Problem statement » Your output should be the entries below, from the first line up to and including the line with "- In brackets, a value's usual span", reproduced exactly and with no other lines.

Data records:
::::::::::

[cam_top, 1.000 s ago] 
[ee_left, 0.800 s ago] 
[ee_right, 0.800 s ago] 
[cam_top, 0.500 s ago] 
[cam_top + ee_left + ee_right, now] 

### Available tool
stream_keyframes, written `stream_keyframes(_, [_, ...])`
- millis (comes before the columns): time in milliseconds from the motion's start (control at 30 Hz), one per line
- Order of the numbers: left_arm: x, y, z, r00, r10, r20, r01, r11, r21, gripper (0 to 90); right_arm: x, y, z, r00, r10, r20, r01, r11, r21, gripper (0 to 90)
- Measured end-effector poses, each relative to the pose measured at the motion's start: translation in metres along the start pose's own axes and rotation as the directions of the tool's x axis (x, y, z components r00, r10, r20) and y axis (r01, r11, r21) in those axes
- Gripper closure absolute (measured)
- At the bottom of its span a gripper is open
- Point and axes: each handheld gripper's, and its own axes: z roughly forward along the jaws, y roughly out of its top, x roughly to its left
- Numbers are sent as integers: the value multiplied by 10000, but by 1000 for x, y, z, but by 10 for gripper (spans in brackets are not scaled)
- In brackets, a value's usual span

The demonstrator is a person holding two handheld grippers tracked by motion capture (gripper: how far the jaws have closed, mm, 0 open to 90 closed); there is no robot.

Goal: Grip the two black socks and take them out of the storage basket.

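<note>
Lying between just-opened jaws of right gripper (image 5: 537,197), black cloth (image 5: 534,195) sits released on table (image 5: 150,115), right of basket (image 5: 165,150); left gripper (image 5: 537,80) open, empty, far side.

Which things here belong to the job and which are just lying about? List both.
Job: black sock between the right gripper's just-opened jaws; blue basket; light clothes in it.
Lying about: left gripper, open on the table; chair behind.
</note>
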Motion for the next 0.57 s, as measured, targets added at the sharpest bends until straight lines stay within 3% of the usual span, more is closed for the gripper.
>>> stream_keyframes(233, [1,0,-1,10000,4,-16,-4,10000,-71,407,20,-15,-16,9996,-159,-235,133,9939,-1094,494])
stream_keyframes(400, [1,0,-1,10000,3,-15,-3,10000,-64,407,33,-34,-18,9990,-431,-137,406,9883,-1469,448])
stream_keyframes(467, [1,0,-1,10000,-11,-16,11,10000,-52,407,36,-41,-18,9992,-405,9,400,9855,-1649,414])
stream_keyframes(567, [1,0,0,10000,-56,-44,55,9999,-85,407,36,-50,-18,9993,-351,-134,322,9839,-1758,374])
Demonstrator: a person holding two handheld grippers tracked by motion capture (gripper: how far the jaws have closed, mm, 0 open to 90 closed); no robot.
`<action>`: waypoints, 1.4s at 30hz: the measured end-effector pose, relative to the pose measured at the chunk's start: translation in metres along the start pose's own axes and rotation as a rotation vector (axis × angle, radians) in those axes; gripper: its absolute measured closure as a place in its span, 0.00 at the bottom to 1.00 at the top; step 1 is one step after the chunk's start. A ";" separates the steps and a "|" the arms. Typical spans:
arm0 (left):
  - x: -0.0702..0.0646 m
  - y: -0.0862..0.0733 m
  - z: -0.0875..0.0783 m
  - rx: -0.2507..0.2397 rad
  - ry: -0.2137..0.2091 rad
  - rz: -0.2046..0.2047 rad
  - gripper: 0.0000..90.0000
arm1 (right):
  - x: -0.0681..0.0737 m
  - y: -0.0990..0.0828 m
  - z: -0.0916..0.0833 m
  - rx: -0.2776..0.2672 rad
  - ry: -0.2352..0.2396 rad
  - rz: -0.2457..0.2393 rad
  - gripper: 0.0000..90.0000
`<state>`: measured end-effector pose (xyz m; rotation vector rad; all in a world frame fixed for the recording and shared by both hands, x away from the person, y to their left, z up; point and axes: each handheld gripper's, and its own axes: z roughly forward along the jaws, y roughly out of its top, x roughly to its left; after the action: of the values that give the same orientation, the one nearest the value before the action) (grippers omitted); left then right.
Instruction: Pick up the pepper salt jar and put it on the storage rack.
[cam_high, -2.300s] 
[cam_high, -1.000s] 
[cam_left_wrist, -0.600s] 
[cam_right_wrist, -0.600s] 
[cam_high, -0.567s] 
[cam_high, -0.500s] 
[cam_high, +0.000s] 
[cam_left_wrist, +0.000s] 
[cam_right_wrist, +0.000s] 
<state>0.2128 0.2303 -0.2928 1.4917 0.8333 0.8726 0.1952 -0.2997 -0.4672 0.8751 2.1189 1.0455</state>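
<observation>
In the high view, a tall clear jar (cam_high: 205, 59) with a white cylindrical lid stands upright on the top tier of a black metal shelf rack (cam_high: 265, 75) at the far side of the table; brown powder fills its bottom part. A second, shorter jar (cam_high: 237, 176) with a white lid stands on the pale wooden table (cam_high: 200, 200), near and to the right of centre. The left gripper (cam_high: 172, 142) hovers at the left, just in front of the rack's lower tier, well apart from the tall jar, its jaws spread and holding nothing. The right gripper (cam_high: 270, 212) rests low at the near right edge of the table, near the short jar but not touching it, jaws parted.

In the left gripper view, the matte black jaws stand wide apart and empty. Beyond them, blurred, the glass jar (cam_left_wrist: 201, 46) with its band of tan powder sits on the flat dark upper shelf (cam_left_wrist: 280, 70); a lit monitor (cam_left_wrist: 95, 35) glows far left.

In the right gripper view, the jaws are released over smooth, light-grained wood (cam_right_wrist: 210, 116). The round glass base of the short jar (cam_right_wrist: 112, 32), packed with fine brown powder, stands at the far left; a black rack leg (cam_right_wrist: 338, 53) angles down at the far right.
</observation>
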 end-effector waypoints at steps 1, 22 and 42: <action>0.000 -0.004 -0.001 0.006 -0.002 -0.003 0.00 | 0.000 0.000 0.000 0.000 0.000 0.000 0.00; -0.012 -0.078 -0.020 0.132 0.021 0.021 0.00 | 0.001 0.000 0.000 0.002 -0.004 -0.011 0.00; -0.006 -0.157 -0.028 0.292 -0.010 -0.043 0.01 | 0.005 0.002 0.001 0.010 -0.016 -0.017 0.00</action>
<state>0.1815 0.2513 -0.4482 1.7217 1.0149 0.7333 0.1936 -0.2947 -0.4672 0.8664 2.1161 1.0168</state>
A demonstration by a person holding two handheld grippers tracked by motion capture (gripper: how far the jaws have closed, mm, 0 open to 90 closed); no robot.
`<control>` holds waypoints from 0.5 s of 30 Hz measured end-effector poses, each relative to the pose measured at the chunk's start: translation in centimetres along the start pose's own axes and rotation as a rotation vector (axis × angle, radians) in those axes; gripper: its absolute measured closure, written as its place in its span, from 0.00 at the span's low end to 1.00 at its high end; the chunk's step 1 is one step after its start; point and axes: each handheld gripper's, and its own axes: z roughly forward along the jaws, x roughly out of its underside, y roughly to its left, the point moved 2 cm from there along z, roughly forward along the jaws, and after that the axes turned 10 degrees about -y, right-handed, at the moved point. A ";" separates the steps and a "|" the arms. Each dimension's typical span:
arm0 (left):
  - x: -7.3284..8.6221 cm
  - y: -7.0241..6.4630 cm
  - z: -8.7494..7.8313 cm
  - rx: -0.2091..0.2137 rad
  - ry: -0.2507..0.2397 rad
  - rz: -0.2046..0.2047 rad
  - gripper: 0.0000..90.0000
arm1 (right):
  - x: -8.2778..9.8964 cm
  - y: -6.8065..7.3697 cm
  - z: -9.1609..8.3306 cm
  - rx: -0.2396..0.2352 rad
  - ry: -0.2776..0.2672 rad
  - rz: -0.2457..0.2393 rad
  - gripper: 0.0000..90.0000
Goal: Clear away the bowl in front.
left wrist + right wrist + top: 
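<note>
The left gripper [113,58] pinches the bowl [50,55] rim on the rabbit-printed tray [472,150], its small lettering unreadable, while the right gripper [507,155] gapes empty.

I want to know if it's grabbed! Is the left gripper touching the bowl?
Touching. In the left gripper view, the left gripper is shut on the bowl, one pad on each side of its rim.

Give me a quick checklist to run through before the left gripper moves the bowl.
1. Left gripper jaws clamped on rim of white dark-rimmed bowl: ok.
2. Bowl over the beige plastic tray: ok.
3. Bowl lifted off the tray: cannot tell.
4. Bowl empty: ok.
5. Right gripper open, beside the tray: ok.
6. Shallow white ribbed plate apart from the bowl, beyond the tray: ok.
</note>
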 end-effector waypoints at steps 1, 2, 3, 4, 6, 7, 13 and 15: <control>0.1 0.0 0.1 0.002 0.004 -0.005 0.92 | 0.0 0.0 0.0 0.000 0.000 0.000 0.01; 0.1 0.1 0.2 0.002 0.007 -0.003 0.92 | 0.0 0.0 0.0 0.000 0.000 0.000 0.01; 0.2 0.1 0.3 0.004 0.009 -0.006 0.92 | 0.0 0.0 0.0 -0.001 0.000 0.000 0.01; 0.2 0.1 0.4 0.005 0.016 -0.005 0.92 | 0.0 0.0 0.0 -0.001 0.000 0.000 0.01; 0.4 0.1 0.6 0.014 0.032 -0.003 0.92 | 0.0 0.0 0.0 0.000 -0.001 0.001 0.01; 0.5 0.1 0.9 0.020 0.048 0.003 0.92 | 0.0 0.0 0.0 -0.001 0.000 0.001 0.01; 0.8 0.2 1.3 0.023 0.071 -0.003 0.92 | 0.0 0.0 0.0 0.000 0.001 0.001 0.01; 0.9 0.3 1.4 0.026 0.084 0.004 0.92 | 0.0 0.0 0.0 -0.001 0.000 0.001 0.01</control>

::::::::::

Task response »
[cam_top, 1.000 s ago] 
[ee_left, 0.800 s ago] 
[ee_right, 0.800 s ago] 
[cam_top, 0.500 s ago] 
[cam_top + ee_left + ee_right, now] 

### Available tool
stream_keyframes, written `stream_keyframes(_, [_, ...])`
- millis (comes before the columns): time in milliseconds from the motion's start (control at 30 Hz), one per line
- Order of the numbers: left_arm: x, y, z, r00, r10, r20, r01, r11, r21, gripper (0 to 90); right_arm: x, y, z, r00, r10, r20, r01, r11, r21, gripper (0 to 90)
- Measured end-effector poses, each relative to the pose measured at the motion's start: translation in metres along the start pose's own axes and rotation as the directions of the tool's x axis (x, y, z components r00, r10, r20) and y axis (r01, r11, r21) in those axes
- Gripper closure absolute (measured)
- At the bottom of its span a gripper is open
- Point and axes: each handheld gripper's, and its own axes: z roughly forward along the jaws, y roughly out of its top, x roughly to its left
- Numbers are sent as integers: the value multiplied by 10000, but by 1000 for x, y, z, but by 10 for gripper (spans in brackets are not scaled)
- In brackets, a value's usual span

No further answer is expected.